* **How to complete this task**
Return only those lines of the records below in which "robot" appears.

* **Input data**
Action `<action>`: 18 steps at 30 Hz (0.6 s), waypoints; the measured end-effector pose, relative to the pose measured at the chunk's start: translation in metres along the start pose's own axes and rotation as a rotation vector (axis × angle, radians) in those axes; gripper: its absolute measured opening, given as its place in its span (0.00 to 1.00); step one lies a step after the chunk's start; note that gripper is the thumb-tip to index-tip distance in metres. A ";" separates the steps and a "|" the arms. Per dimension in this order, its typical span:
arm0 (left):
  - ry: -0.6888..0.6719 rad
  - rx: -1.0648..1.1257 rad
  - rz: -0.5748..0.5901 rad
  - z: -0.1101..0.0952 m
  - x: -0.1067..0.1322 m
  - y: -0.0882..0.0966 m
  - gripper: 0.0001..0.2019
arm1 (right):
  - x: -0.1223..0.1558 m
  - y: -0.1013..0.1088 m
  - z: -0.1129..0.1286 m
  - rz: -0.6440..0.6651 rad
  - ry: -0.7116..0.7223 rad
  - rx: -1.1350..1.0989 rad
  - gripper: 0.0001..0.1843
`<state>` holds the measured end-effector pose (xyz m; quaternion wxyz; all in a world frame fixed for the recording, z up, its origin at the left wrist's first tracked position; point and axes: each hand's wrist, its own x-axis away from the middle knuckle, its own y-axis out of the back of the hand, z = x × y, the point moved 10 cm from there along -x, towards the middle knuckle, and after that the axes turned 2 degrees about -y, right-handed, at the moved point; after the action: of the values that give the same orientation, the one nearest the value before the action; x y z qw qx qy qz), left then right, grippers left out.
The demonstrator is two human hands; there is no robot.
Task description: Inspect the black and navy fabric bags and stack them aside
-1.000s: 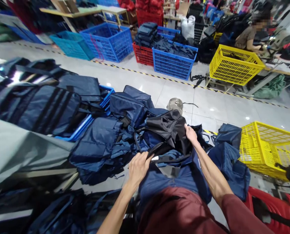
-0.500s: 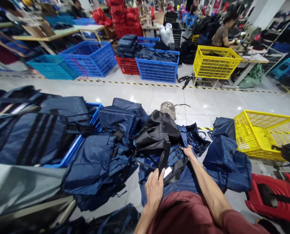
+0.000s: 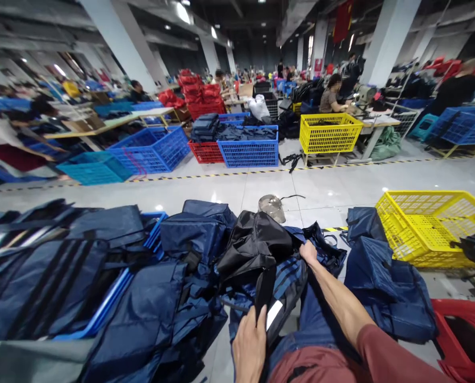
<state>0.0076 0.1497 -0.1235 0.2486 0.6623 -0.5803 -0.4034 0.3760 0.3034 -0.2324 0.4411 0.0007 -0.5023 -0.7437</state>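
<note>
A navy-and-black bag lies across my lap, its black fabric bunched up on the far side. My left hand is closed at the near end of a black strap, thumb and forefinger pinching it. Beside those fingers a white label shows on the bag. My right hand is closed on the bag's right edge, further from me, its fingertips partly hidden. Folded navy bags are heaped to the left, close to the bag I hold.
More navy bags lie at the right, near a yellow crate and a red plastic stool. A beige cap-like item rests on the floor ahead. Blue crates line the far side of the aisle; people sit at sewing tables beyond.
My view has tilted up, so the scene sits lower in the picture. Both hands keep hold of the bag; the right hand's fingers look more tightly curled.
</note>
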 end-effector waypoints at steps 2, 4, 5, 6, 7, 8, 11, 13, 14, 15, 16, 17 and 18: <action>-0.034 -0.023 -0.112 -0.003 -0.011 0.022 0.27 | 0.005 0.029 0.000 -0.078 0.029 -0.039 0.23; -0.118 -0.043 -0.258 -0.022 -0.022 0.051 0.28 | 0.011 0.068 0.007 -0.169 0.070 -0.065 0.28; -0.178 -0.054 -0.312 -0.037 -0.028 0.062 0.29 | 0.016 0.092 0.014 -0.226 0.111 -0.070 0.31; -0.250 -0.066 -0.343 -0.057 -0.035 0.070 0.28 | 0.023 0.117 0.025 -0.288 0.171 -0.069 0.34; -0.334 -0.077 -0.340 -0.080 -0.044 0.073 0.25 | 0.034 0.142 0.039 -0.351 0.252 -0.060 0.38; -0.428 -0.083 -0.321 -0.106 -0.052 0.072 0.22 | 0.049 0.165 0.055 -0.410 0.355 -0.042 0.40; -0.685 -0.119 -0.268 -0.174 -0.077 0.054 0.19 | 0.110 0.204 0.109 -0.497 0.712 0.059 0.43; -0.783 -0.168 -0.254 -0.200 -0.093 0.039 0.21 | 0.161 0.204 0.138 -0.495 0.940 0.131 0.43; -0.810 -0.197 -0.247 -0.204 -0.101 0.032 0.21 | 0.186 0.199 0.150 -0.491 1.048 0.158 0.43; -0.814 -0.222 -0.242 -0.203 -0.108 0.027 0.20 | 0.212 0.192 0.160 -0.490 1.149 0.178 0.42; -0.790 -0.236 -0.241 -0.196 -0.116 0.025 0.19 | 0.236 0.184 0.168 -0.493 1.241 0.192 0.42; -0.740 -0.230 -0.244 -0.183 -0.124 0.027 0.18 | 0.257 0.178 0.175 -0.497 1.322 0.201 0.41; -0.683 -0.193 -0.237 -0.168 -0.130 0.030 0.16 | 0.277 0.172 0.180 -0.501 1.391 0.207 0.41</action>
<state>0.1287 0.2466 0.0247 0.0537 0.5257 -0.5086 -0.6798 0.2394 0.2378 0.1076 0.4722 0.6271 -0.1596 -0.5986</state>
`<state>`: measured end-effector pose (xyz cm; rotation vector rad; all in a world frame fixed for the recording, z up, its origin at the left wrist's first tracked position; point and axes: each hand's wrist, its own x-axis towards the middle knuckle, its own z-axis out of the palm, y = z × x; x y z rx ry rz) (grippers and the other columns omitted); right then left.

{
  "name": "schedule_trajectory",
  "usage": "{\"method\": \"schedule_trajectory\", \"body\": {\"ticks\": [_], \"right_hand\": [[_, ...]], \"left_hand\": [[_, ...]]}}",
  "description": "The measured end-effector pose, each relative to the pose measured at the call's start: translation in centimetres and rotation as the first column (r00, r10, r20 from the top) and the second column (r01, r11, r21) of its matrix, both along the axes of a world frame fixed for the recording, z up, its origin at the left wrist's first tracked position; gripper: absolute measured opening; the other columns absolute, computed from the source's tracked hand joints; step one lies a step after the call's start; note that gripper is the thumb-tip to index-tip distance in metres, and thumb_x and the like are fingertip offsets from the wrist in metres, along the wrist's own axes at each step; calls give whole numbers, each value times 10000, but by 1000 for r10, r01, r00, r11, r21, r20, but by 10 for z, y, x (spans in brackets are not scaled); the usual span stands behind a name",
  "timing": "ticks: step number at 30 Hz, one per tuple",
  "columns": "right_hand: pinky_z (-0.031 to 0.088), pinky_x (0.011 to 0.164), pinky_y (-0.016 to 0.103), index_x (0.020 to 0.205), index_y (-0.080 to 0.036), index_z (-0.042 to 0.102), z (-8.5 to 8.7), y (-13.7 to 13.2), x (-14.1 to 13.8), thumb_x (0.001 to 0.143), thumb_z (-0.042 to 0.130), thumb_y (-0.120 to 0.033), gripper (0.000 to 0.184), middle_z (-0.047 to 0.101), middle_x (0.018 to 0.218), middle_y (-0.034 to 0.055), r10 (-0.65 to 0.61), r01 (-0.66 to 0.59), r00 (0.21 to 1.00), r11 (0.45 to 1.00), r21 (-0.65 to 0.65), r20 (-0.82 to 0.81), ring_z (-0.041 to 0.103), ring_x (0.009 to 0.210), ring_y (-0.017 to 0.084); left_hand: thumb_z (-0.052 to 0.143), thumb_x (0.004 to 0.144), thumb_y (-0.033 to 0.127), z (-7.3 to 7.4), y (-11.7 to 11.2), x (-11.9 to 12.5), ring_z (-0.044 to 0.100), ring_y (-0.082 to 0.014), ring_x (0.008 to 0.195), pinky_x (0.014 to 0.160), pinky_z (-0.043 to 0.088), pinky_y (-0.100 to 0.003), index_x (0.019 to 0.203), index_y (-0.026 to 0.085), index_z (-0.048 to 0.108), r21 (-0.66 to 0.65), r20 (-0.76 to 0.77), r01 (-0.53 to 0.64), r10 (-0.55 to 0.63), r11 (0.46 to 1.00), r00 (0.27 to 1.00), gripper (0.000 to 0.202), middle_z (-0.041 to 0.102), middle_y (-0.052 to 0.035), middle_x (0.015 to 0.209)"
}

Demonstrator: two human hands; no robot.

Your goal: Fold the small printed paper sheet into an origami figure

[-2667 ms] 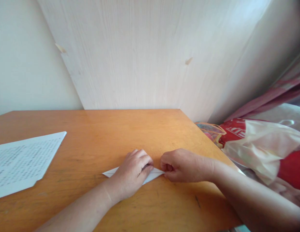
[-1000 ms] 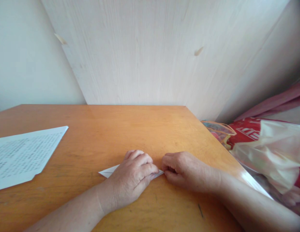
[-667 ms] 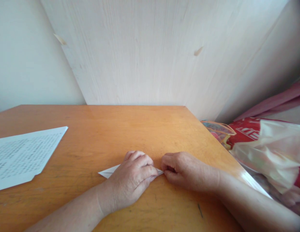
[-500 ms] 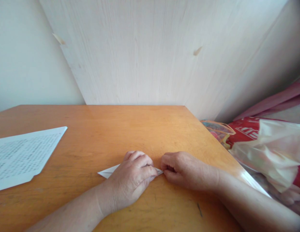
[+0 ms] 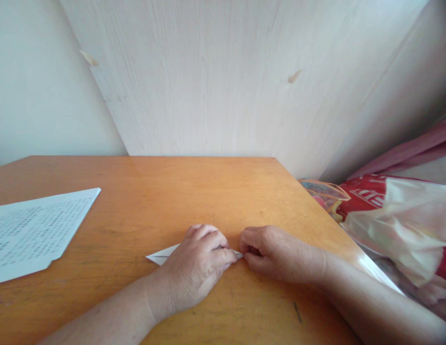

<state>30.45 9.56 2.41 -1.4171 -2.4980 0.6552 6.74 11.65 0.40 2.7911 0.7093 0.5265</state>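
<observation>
A folded white paper (image 5: 161, 255) lies on the wooden table (image 5: 194, 187), its pointed left end showing with a dark crease line along it. My left hand (image 5: 203, 258) covers the middle of the paper, with fingers curled and the thumb pressed on it toward the right. At the paper's right tip, my right hand (image 5: 268, 251) is closed, thumb and forefinger pinching the point. Most of the paper's middle is hidden under the left hand.
A stack of printed sheets (image 5: 39, 235) rests at the table's left. Past the right edge are a pale plastic bag (image 5: 406, 225), red cloth (image 5: 363, 194) and an orange-edged mesh bag (image 5: 323, 189). A pale wood-grain panel (image 5: 208, 81) stands behind the table.
The left thumb has slid slightly right along the paper toward its right tip. The right hand and the paper stay practically in place.
</observation>
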Motion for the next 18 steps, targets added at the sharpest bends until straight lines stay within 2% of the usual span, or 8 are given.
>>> {"method": "schedule_trajectory", "body": {"ticks": [12,18], "right_hand": [[338,580,232,809,-193,645,2,-1,5,849,541,-139,124,649,775,-9,-31,30,999,999,-21,-21,531,657,112],[372,607,225,861,-201,666,3,0,7,831,532,-102,169,671,801,-13,-23,20,998,999,-44,-65,566,688,114]], "left_hand": [[472,1028,234,-3,0,-1,479,-228,975,893,397,-427,1134,301,688,-13,-12,8,-8,1000,1000,250,605,-34,981],[512,1006,209,-3,0,0,490,-224,965,868,408,-405,1144,319,693,-6,4,4,-4,1000,1000,253,602,-33,955]]}}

* **Completed task**
The demonstrator is two human hands; there is no robot.
Demonstrator: two human hands; no robot.

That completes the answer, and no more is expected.